## WHAT TO WORK ON:
Only the pictures are to be left out; please reproduce everything else in the data exactly.

## SOURCE DATA:
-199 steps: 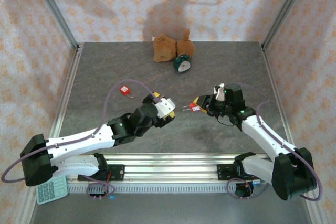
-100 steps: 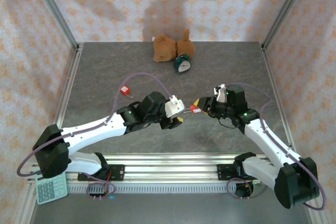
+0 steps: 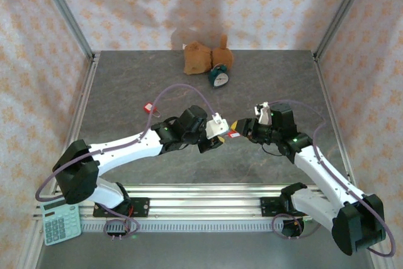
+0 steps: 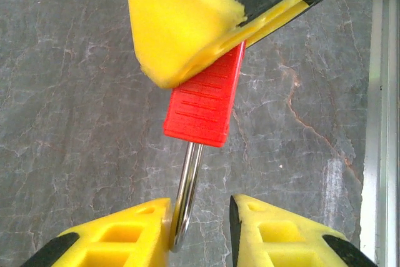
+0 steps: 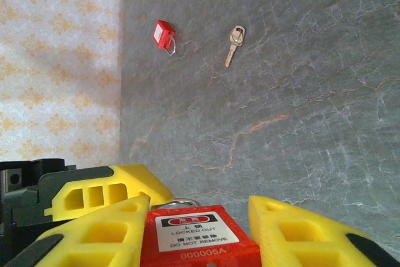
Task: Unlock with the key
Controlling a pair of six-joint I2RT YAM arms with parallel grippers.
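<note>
Right pincer (image 5: 199,217) clamps one padlock (image 5: 199,237); second padlock (image 5: 164,33), one key (image 5: 234,45) loose.

Both arms reach inward, elbows low, their wrists almost meeting at centre. Right gripper (image 3: 239,129): fingers clamped on the body of a red padlock (image 5: 199,237). Left gripper (image 4: 201,214): jaws narrowly apart around the shackle (image 4: 187,189), one finger touching it, the other clear.
</note>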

## SOLUTION BELOW:
-199 steps: 
-100 steps: 
+0 steps: 
+0 steps: 
+0 steps: 
Task: Unlock with the key
Controlling a pair of six-joint I2RT YAM arms with parallel grippers.
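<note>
Right pincer (image 5: 199,217) clamps one padlock (image 5: 199,237); second padlock (image 5: 164,33), one key (image 5: 234,45) loose.

Both arms reach inward, elbows low, their wrists almost meeting at centre. Right gripper (image 3: 239,129): fingers clamped on the body of a red padlock (image 5: 199,237). Left gripper (image 4: 201,214): jaws narrowly apart around the shackle (image 4: 187,189), one finger touching it, the other clear.
</note>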

The output is complete as it stands.